> Brief: Copy exactly the stretch of data below from the line with "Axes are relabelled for" through the line with "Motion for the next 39", including both of those lines.

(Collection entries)
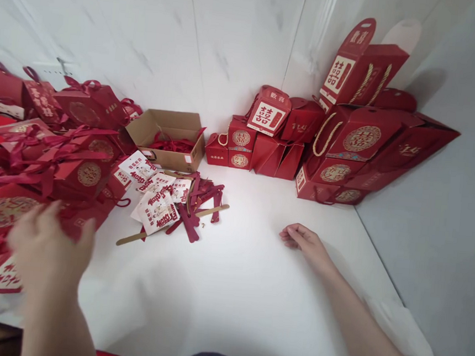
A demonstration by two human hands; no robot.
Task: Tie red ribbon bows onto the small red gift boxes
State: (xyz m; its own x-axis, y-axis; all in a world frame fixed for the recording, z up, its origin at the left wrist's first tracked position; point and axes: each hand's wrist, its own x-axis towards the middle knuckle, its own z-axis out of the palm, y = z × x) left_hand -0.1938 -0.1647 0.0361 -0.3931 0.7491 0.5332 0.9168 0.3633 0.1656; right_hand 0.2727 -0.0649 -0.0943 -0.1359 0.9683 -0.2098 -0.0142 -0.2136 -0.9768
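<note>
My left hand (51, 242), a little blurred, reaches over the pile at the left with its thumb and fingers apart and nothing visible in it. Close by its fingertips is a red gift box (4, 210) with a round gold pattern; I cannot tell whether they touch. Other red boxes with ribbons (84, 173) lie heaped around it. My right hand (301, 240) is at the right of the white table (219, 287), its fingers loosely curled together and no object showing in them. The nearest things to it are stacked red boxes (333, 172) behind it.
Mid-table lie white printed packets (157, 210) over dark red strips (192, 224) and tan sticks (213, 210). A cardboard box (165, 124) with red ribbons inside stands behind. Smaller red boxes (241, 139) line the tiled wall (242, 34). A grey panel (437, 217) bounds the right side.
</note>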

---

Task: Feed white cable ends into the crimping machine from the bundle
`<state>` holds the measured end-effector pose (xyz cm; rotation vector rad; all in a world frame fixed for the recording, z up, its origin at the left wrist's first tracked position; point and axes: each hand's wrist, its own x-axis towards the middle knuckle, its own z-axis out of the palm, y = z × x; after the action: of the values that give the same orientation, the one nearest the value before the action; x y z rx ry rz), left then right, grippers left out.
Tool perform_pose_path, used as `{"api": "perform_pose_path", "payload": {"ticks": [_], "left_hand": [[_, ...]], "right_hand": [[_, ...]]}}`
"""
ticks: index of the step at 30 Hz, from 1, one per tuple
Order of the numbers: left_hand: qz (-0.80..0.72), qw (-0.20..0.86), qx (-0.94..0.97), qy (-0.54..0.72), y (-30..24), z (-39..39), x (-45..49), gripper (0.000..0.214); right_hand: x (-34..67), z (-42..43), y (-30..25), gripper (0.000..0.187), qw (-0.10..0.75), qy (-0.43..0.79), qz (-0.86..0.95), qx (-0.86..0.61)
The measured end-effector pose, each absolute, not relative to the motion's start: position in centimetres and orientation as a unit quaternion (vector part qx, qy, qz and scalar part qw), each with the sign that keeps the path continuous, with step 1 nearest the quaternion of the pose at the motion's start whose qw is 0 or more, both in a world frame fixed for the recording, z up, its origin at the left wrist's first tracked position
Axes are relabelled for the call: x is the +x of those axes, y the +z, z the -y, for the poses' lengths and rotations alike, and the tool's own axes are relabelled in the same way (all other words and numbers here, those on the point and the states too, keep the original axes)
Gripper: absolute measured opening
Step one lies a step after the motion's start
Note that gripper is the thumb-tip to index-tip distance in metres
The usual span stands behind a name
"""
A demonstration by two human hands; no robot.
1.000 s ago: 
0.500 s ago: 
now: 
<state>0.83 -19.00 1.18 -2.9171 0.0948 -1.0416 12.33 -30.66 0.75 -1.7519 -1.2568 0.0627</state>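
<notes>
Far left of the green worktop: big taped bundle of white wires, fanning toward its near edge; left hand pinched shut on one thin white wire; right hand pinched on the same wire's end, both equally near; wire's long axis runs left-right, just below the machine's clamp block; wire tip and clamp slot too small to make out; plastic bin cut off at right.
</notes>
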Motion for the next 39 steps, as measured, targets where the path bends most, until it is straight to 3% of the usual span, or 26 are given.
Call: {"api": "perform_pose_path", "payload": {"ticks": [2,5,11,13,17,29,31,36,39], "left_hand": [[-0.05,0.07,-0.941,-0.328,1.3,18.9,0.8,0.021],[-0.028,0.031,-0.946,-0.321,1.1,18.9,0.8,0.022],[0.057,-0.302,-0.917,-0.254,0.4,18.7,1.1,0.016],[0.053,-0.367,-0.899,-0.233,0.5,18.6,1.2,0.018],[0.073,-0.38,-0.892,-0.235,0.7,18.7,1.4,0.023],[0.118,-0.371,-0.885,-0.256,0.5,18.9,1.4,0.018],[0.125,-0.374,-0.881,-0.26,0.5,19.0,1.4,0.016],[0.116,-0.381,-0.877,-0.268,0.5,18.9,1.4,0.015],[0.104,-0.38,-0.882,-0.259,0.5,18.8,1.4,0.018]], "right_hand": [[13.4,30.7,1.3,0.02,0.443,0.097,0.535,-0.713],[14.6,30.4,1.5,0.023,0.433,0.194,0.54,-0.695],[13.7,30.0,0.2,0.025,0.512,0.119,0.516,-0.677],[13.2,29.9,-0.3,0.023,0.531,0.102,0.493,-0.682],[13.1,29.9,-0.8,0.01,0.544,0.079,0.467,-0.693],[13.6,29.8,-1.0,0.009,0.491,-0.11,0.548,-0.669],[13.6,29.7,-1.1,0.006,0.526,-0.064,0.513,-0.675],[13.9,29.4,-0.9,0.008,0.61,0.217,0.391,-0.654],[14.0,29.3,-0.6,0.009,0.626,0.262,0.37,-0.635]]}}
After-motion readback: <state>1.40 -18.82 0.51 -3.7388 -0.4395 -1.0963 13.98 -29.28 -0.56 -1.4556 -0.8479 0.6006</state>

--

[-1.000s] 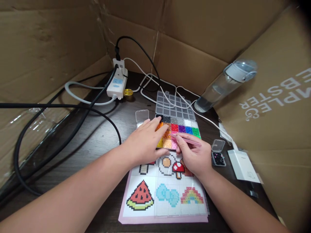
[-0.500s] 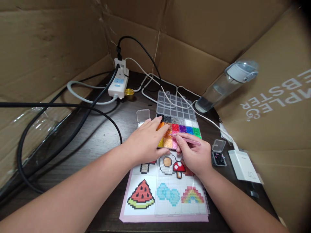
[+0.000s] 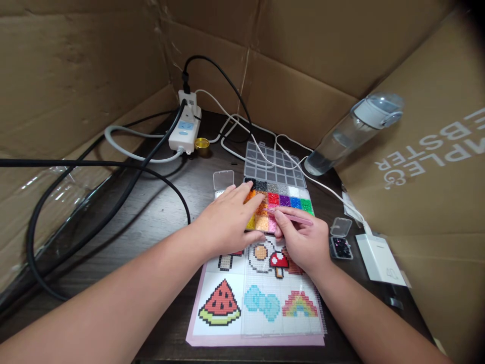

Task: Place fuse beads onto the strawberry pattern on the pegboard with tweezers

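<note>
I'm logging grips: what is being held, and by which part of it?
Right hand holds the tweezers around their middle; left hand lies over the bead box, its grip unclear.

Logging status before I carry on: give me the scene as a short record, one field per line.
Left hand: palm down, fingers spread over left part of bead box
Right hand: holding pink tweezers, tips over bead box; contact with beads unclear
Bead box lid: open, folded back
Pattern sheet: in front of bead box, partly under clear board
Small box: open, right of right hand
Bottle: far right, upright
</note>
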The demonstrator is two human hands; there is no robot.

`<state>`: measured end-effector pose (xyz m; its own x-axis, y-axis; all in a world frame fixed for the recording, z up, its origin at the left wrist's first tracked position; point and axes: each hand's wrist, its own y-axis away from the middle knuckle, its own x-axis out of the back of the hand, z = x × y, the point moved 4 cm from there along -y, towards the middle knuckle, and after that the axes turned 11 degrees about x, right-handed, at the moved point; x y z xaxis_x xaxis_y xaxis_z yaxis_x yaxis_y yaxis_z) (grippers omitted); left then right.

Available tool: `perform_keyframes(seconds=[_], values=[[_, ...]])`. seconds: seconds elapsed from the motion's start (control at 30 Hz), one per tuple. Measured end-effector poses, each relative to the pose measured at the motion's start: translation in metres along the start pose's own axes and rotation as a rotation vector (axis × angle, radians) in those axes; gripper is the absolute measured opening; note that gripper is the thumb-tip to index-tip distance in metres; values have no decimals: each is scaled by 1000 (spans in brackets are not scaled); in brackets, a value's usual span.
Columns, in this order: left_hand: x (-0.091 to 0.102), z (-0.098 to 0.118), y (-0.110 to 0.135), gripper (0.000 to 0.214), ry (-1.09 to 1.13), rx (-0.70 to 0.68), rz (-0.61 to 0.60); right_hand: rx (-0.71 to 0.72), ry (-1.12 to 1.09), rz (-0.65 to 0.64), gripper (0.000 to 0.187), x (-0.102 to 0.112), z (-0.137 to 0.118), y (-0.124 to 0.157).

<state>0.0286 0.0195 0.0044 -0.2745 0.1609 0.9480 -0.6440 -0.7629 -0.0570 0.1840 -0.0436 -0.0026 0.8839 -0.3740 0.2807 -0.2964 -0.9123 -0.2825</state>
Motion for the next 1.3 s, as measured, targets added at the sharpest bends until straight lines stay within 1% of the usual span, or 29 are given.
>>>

> Result for this exercise:
Axes are relabelled for the call: x is the +x of those axes, y the +z, z the -y, for the poses' lengths and rotations alike, and the tool's own axes are relabelled in the same way (all other words and numbers here, those on the point and the states too, keep the original axes)
Gripper: absolute measured opening
Step one lies a step after the motion's start
Note that gripper is the thumb-tip to index-tip distance in metres
The usual span stands behind a name
"""
A demonstration by two human hands; no robot.
1.000 s ago: 
0.500 s ago: 
now: 
<state>0.83 -19.00 1.18 -2.9171 0.0948 -1.0416 12.33 -30.66 0.75 -1.7519 -1.2568 0.0627</state>
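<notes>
Far left of the green worktop: big taped bundle of white wires, fanning toward its near edge; left hand pinched shut on one thin white wire; right hand pinched on the same wire's end, both equally near; wire's long axis runs left-right, just below the machine's clamp block; wire tip and clamp slot too small to make out; plastic bin cut off at right.
</notes>
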Motion for the next 39 steps, as measured, targets where the path bends most, until it is straight to 3% of the usual span, or 26 are given.

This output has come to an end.